◆ ABOUT THIS TASK: Among the lines below, a stretch begins at the one with "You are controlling" and ends at the one with "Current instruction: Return". Repeat that stretch exactly, ends included.

◆ DATA:
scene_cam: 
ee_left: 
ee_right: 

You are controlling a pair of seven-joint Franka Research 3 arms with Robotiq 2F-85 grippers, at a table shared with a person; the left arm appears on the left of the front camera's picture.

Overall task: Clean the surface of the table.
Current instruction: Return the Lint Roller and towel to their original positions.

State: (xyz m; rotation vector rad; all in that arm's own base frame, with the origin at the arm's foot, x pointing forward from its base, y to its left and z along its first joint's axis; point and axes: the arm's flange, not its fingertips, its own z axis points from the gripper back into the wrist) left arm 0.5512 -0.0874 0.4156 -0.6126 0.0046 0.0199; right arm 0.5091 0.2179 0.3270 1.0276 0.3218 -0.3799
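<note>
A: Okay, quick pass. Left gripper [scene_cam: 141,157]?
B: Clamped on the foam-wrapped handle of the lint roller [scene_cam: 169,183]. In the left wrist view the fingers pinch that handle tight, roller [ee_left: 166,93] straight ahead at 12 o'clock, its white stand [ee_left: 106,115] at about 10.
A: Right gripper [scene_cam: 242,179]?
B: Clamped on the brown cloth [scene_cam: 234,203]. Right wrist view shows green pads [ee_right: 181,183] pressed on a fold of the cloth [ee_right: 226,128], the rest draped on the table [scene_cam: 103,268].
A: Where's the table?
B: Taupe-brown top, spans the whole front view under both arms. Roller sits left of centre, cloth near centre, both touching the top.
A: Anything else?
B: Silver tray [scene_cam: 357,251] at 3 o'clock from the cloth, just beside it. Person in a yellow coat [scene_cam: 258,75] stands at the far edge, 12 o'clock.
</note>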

◆ RESULT:
You are controlling a pair of seven-joint Franka Research 3 arms with Robotiq 2F-85 grippers, at a table shared with a person; the left arm appears on the left of the front camera's picture.

Overall task: Clean the surface of the table.
Current instruction: Return the Lint Roller and towel to their original positions.

This answer requires no additional content.